Accepting that the housing emergency exists is only the first step in ending the crisis. We need new ideas and new leadership. We need an approach that promotes investment and makes Scotland an attractive place to invest in housing. We need to ensure that legislation that is designed to protect renters and home owners does not inadvertently chase away new investment. We need a new partnership and an understanding between the Scottish Government, local authorities, housing associations, the private sector and the third sector. We need joined-up working to deliver the new affordable and social homes that Scotland so desperately needs.
We need action to retrofit existing homes to make them fit for the future and to fix up derelict homes so that they can be safe for families to thrive in. We need an end to the idea that a housing policy that works for Edinburgh will automatically work for the Highlands, the Borders, Dumfries and Galloway or the Western Isles. Local communities know best about how to tackle the housing crisis in their own areas and they should not be overlooked.
We need an end to the politics of the press release and the meaningless target. Instead, it is time for politics that is about outcomes, not empty promises; a politics of delivery, not delusion, as we see from members on the SNP benches; and a politics that puts the needs of the country before the needs of the ruling party.

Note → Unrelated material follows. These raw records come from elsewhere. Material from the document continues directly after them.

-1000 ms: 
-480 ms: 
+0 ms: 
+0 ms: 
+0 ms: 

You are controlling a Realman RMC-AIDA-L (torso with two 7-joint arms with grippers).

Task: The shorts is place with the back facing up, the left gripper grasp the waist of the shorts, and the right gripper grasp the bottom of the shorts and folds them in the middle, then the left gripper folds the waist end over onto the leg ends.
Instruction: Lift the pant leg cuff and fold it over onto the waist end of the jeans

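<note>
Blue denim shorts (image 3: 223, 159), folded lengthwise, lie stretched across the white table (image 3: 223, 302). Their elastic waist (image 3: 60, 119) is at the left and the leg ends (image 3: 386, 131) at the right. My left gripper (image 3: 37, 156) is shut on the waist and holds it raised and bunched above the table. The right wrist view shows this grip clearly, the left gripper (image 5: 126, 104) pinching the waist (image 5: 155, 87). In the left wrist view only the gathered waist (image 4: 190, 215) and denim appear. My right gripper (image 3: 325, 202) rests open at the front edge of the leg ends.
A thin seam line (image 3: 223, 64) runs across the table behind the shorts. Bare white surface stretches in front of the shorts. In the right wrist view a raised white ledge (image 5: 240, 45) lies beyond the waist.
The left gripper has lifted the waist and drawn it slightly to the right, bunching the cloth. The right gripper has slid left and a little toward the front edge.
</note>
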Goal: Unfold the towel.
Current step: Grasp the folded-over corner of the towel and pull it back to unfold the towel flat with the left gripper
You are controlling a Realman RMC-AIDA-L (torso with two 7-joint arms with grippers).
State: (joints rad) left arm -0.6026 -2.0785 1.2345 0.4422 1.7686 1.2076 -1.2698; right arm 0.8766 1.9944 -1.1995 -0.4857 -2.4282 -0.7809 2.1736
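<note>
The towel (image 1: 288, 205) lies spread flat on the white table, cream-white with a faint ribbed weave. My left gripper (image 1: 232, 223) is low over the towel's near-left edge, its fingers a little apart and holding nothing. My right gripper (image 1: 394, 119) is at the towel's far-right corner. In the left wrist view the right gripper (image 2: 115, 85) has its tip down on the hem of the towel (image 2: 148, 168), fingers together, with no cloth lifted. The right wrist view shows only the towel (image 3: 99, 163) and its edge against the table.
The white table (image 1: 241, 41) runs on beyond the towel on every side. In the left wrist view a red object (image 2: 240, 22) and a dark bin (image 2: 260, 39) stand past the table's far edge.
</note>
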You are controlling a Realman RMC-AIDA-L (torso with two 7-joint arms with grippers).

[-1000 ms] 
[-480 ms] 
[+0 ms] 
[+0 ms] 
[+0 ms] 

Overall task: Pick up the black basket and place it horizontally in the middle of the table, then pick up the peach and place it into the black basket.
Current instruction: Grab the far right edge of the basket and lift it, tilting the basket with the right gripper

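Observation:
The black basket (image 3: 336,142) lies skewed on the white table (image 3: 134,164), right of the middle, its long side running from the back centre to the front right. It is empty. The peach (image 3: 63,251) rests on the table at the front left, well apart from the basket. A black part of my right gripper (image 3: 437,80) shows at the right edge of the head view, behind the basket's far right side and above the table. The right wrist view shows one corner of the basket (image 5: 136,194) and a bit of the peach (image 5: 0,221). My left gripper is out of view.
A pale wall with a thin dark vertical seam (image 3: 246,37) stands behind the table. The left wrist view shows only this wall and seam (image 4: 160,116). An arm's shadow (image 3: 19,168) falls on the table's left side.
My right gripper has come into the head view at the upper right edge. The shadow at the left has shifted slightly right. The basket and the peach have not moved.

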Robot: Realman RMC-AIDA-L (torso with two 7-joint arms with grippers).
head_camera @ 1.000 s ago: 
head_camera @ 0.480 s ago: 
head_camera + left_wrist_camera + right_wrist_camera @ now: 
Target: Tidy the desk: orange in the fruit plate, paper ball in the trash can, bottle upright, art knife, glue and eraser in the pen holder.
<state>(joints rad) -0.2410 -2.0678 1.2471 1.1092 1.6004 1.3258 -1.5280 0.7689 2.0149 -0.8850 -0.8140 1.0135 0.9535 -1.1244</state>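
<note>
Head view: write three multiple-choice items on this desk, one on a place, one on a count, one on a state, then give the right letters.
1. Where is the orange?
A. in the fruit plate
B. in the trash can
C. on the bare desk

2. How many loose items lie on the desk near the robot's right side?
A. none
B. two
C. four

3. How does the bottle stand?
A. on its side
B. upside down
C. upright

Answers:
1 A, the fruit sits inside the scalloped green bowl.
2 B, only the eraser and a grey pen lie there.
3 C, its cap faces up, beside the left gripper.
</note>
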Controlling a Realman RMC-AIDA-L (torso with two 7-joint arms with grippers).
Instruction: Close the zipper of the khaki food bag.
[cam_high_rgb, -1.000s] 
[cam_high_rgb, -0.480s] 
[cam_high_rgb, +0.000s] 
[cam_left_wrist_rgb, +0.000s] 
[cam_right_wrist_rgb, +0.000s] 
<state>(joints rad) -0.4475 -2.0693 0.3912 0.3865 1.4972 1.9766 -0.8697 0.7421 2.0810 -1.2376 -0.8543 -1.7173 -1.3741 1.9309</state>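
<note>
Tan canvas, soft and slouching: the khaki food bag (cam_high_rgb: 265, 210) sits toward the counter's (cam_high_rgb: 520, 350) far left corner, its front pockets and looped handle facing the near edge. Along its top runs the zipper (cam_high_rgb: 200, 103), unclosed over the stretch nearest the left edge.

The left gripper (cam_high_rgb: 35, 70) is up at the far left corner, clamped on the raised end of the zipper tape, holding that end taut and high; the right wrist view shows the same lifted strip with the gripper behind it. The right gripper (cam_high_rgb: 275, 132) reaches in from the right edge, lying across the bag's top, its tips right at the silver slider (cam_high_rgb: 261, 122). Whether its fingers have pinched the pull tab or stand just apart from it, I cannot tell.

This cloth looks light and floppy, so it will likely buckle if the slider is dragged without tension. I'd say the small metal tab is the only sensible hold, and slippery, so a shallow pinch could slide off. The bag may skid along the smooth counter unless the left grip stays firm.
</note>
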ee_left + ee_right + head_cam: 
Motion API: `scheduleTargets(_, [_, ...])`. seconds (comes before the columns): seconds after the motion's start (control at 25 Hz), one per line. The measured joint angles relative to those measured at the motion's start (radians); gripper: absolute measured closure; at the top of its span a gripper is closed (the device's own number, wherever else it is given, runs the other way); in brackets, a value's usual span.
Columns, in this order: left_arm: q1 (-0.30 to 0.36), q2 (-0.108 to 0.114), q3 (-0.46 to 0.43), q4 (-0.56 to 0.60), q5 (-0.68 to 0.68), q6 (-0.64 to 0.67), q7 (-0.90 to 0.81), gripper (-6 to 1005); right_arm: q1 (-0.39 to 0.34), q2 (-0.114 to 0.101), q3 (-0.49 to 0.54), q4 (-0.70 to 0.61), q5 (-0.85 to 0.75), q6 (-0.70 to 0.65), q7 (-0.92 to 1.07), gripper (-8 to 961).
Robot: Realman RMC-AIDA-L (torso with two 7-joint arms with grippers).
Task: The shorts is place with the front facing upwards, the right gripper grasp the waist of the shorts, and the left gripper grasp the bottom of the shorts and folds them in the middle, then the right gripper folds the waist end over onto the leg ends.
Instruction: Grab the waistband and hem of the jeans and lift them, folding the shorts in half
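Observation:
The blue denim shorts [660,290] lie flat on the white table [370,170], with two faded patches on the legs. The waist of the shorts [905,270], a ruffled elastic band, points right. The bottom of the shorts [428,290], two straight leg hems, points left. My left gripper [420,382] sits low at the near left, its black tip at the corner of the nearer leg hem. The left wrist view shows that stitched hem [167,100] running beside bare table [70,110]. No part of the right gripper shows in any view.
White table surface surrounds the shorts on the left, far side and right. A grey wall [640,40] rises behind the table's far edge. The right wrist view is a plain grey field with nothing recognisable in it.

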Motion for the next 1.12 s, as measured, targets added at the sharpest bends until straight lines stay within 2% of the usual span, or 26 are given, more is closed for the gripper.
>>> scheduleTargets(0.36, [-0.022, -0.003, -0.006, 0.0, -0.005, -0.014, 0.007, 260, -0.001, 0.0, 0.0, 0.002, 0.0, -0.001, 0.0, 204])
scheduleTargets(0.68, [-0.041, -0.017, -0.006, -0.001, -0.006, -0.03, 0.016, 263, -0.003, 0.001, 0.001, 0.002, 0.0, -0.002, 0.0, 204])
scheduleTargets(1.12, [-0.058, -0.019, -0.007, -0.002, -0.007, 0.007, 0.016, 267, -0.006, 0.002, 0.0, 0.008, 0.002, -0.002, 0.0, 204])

Everyone in the chamber has a solemn duty to work day and night to look after the most vulnerable in our society. On this vital issue, we cannot let issues of personal or party loyalty cloud our judgment. That is why this is not a debate about the constitution, and it should not even be a debate about party politics: the debate should be about the young man who will walk the dark streets of Glasgow tonight in search of a warm doorway in which to try to sleep, hoping that the mere and meagre possessions that he still has will be there when he wakes up. It is about the young mother living with her children in temporary accommodation who has to tell her children every night that they will have their own home one day. It is about the child who will do their homework tonight not in a home of their own but on a small desk in a hostel bedroom. We can, and we must, do better than that.
The right to housing is a fundamental human right, as recognised by the United Nations. In 2024 in Scotland, that fundamental human right is unavailable to thousands of our most vulnerable people. The crisis is not inevitable: it is the direct result of Government action and its inaction. To allow the situation to persist would be to bury our heads in the sand and allow some of our most vulnerable to weather the storm alone. It does not have to be that way. Scots should not have to wait a single day more for the Government to wake up to the housing crisis, change course and act to help those in need.
In closing, we have a chance to put the needs of the people of Scotland front and centre; to stand up for all those who find themselves without a home to call their own; and to stand up for all those for whom the dream of home ownership is currently just that—a dream. The Government has failed to act to tackle the housing emergency. That is not good enough. The failure must end. Scotland deserves better.
I move,
That the Parliament believes that the Scottish Government has failed to respond adequately to the housing emergency that the Parliament declared in May 2024.